L’intero settore biomedicale è impegnato da oltre quaranta anni nello sviluppo di un “pancreas artificiale”, ovvero un sistema che riproduca fedelmente la funzione fisiologica del pancreas umano, regolando automaticamente i livelli di glucosio nell’organismo e consentendo alle persone con diabete di tipo 1 un miglior controllo glicemico.

Nel panorama della tecnologia applicata al diabete di tipo 1, una novità arriva dal sistema Tandem t:slim X2 con tecnologia Control-IQ, lanciato dall’azienda italiana Movi. Un sistema ibrido a circuito chiuso, già diffuso in Italia, che combina una pompa per insulina, un sensore per il monitoraggio continuo della glicemia e un algoritmo che modula automaticamente l’infusione basale in risposta ai valori glicemici. Questo sistema a breve compirà un salto evolutivo: grazie a nuove funzionalità prenderà forma un vero e proprio nuovo sistema, presentato venerdì 26 settembre a Roma.

Una delle principali novità è l’introduzione di una app mobile che permette al paziente di gestire la terapia insulinica da remoto, inclusa l’erogazione dei boli. Accanto alla app, viene lanciata una nuova piattaforma di gestione dati completamente proprietaria che permette la sincronizzazione automatica delle informazioni raccolte dalla pompa e dal sensore con il cloud.

Sul piano clinico, l’innovazione più significativa è rappresentata dal nuovo algoritmo Control-IQ+, che rende il sistema utilizzabile anche nei bambini a partire dai due anni di età e in pazienti con fabbisogni insulinici molto bassi o molto alti.

«Lo sviluppo di sistemi AID completamente automatizzati rappresenta una delle frontiere più promettenti nella cura del diabete di tipo 1» assicura Daniela Bruttomesso, diabetologa dell’Azienda ospedale-università di Padova.

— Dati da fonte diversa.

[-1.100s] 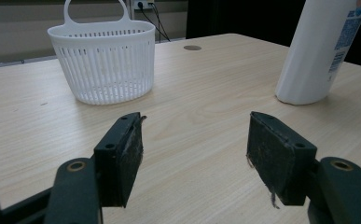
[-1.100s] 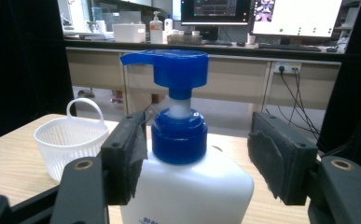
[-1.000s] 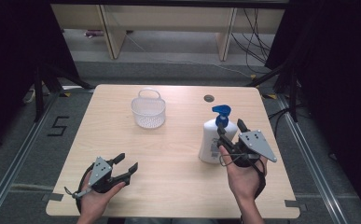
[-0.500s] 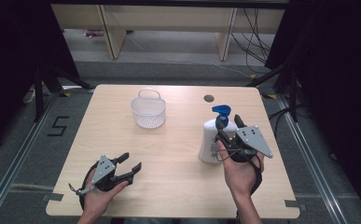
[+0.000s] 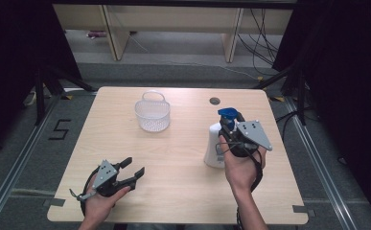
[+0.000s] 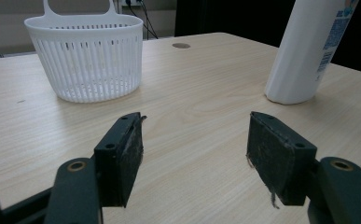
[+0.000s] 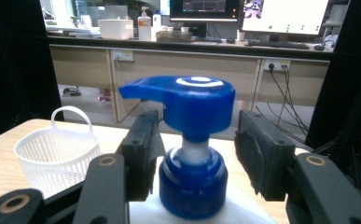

L’obiettivo finale, aggiunge, è «liberare la persona con diabete dal pensiero costante della gestione della malattia».

«Per Movi, innovare significa offrire maggiore libertà e sicurezza ai pazienti – interviene Enrico Ceribelli, Director Business Unit Biosystem dell'azienda - mentre forniamo ai medici strumenti più efficienti e intuitivi che semplificano la pratica clinica. La nostra rivoluzione è un nuovo sistema che supporta sia i medici che i pazienti, rendendo la gestione del diabete più semplice ed efficace».